IP Checks On Every Login
When you log into a website or service, your Internet Protocol (IP) address reveals where you are. When you attempt to log in, many sites and services, like Gmail and Outlook.com, check your current location against a known history of your login locations.
If an hour ago, you were in the United States, and suddenly someone attempts to log in to your account from the other side of the world, Google or Microsoft will halt the login process. They’ll then reach out via one of your back up emails and warn you about the login attempt, along with the next steps to take.
Ring currently does not check IP location. Considering the privacy implications of security cameras in your home, it’s astounding that the company doesn’t perform a simple check that even your email handles.
If Ring started checking IP locations today, it wouldn’t necessarily solve the problem on its own: the bad actor may happen to be in your area and would look legitimate. But it certainly would curtail many instances where the hacker is far away from where you live.
To completely solve the problem, Ring should also take steps to prevent stolen credentials from working in the first place.
Ring Should Check Your Passwords—But You Can Do It Yourself Right Now
Are you using a password manager? If not, you should be. The best way to secure your online presence is to give every site you have an account with unique and complicated passwords. Password managers make that easy, but more and more provide an additional benefit. LastPass, Dashlane, 1Password, and others now work with HaveIBeenPwned to detect when you are reusing a known stolen email and password combination.
HaveIBeenPwned collects leaked databases from the breaches we’ve come to accept as an everyday occurrence. You can go to the site now, input an email you’ve used as a username or password, and you’ll see a list of breaches that contain your credentials.
Password managers take things a step further by comparing the username and passwords you are using against those databases then warning you of any matches.
Ring should do the same thing.
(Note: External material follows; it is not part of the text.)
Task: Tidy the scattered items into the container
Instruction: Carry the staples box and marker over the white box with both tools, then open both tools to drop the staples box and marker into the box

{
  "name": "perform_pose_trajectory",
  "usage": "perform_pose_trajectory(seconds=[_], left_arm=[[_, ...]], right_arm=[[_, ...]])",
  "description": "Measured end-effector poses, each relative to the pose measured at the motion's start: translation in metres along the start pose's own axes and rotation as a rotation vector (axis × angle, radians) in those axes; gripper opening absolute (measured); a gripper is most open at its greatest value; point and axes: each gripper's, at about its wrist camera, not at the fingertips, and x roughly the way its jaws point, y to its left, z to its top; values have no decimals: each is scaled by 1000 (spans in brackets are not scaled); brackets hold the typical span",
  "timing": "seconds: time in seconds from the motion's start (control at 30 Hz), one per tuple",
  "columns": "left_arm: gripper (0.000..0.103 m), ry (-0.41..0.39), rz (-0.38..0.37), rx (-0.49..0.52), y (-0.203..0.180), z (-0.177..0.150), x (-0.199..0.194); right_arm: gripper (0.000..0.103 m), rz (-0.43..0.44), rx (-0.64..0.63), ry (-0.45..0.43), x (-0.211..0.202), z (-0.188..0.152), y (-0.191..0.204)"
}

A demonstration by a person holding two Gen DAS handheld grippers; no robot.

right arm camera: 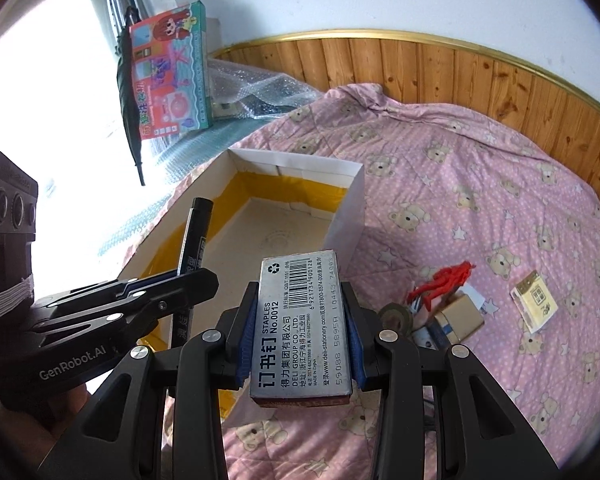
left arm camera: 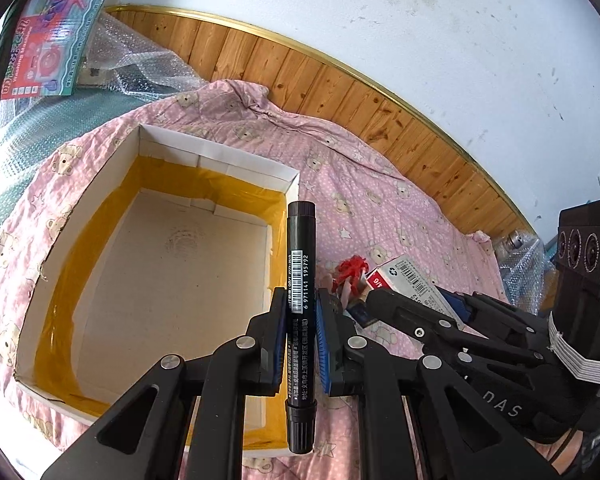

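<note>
The box (left arm camera: 172, 272) sits empty on the pink quilt (left arm camera: 380, 208), so by my reading nothing is tidied yet. Over its right wall, the left gripper (left arm camera: 300, 316) pinches a black marker (left arm camera: 300, 280) upright; its barcode reads 6 971141 195792. Just right of it, the right gripper (right arm camera: 300, 320) clamps a staples box (right arm camera: 300, 320) printed "STAPLES No.0012" and "DELI GROUP CO., LTD." Both look ready to drop in. Further right, a red tassel (right arm camera: 448, 276), a tape roll (right arm camera: 396, 316), a small carton (right arm camera: 460, 316) and a cream packet (right arm camera: 534, 300) lie on the quilt. The left gripper's body reads "GenRobot.AI".
</note>
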Motion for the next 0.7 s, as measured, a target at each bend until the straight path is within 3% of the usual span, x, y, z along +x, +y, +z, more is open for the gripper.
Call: perform_pose_trajectory(seconds=[0.47,0.7], left_arm=[[14,6,68,-74,44,7,2],[14,28,119,-116,70,8,13]], right_arm=[[39,47,-72,7,20,24,40],[39,66,-107,45,53,34,57]])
If it occasionally compared your current details to the leaked databases, the company could warn you immediately if it found a match and make you change your password. That would prevent anyone from using stolen credentials to log in to your account in the first place.
Ring Needs To Be Proactive
Security generally comes in two forms: proactive and reactive. The locks on your door are proactive; they’re meant to keep the bad guys out. The cameras in your home are reactive; they let you know when someone already broke in.
Unfortunately, Ring has approached the problem of reused passwords reactively: by blaming its users for making a bad choice. The company may not be wrong, but that doesn’t make it right either. As a security company that promises to helps its users protect themselves from the bad actors of the world, it needs to become proactive. And sometimes, that means even protecting the users from themselves.
If the company even implemented the latter two suggestions—IP login tracking and password checking—that would go a long way to protecting all Ring customers. This is not just something it can do easily, but something that it should do.
But until that day comes, you have two choices: either avoid Ring products, or make sure you enabled 2FA, don’t re-use passwords, and keep an eye on compromised accounts yourself. The choice is yours.